The code iterates through each transaction, applying positive transactions immediately. For negative transactions, it uses a min-heap to track the absolute values of negative transactions we have included. If a new negative transaction cannot be applied due to insufficient balance, we check if replacing a previously included larger negative transaction allows inclusion, maintaining the greedy property.

Go Solution

package main

import (
    "container/heap"
)

type IntHeap []int

func (h IntHeap) Len() int           { return len(h) }
func (h IntHeap) Less(i, j int) bool { return h[i] > h[j] } // max-heap
func (h IntHeap) Swap(i, j int)      { h[i], h[j] = h[j], h[i] }
func (h *IntHeap) Push(x any)        { *h = append(*h, x.(int)) }
func (h *IntHeap) Pop() any {
    old := *h
    n := len(old)
    x := old[n-1]
    *h = old[:n-1]
    return x
}

func maxTransactions(transactions []int) int {
    balance := 0
    count := 0
    h := &IntHeap{}
    heap.Init(h)

    for _, t := range transactions {
        if t >= 0 {
            balance += t
            count++
        } else {
            if balance+t >= 0 {
                balance += t
                heap.Push(h, -t)
                count++
            } else if h.Len() > 0 && (*h)[0] > -t {
                removed := heap.Pop(h).(int)
                balance += removed // undo previous large negative
                balance += t       // apply current smaller negative
                heap.Push(h, -t)
            }
        }
    }
    return count
}

Explanation:

Go uses a custom IntHeap as a max-heap to track negative transactions (stored as positive values). The rest of the logic mirrors the Python solution, adjusting for Go syntax and type safety. Using container/heap ensures efficient O(log n) operations.

Worked Examples

Example 1: transactions = [2, -5, 3, -1, -2]
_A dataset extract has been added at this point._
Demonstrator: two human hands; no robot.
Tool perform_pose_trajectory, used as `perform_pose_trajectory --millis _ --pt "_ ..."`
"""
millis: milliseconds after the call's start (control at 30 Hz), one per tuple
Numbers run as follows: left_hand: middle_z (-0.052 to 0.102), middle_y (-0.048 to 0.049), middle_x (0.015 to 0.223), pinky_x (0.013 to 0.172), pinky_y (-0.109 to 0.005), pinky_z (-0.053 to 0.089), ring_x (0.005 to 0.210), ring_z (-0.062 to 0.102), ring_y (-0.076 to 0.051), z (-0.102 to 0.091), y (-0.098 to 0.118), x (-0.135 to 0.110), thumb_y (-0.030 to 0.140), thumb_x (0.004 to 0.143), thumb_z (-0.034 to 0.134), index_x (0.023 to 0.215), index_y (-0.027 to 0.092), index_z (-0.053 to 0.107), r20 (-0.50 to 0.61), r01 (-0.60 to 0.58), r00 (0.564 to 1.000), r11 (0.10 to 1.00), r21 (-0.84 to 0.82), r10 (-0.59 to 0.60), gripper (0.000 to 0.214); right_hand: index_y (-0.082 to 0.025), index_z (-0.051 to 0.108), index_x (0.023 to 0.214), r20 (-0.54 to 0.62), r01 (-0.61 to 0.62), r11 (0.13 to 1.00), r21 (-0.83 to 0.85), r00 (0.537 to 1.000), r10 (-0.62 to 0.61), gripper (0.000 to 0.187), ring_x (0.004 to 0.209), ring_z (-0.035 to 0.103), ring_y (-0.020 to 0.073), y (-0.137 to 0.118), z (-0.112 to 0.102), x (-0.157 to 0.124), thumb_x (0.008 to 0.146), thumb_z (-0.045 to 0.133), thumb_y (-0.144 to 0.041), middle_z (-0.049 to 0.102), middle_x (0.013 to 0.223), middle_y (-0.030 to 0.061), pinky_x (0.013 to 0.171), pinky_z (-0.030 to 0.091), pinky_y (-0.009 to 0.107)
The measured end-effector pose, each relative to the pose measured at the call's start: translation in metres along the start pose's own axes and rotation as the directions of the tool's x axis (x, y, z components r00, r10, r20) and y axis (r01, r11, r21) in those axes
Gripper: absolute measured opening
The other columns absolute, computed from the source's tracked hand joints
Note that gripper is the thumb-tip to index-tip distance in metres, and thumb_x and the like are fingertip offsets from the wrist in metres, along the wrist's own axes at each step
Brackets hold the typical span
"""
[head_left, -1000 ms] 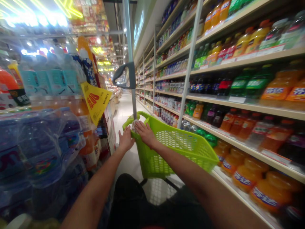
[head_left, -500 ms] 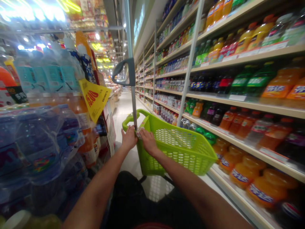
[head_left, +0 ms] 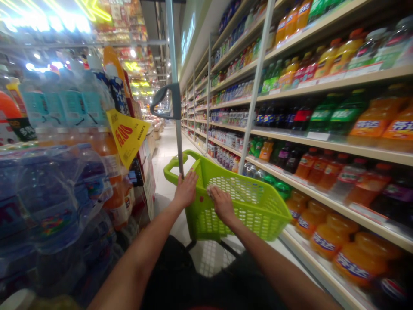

Step Transaction Balance Heap Count
1 2 2 [] 1
2 -5 2-5=-3 [] 1 (skip, negative)
3 3 5 [] 2
4 -1 4 [1] 3
5 -2 2 [1,2] 4

Output: 4

Example 2: transactions = [-1, -2, -3]

All are negative, cannot apply any without going below zero.

Output: 0

Example 3: transactions = [3, -2, 3, -2, 1, -1]

Step Transaction Balance Heap Count
1 3 3 [] 1
2 -2 1 [2] 2
3 3 4 [2] 3
4 -2 2 [2,2] 4
5 1 3 [2,2] 5
6 -1 2 [2,2,1] 6

Output: 6

Complexity Analysis

Measure Complexity Explanation
Time O(n log n) Each transaction is processed once, heap operations for negative transactions take O(log n)
Space O(n) Heap may contain all negative transactions in worst case

The heap ensures we efficiently maintain the largest negative transaction seen so far for potential replacement, which is the main factor in the O(log n) term.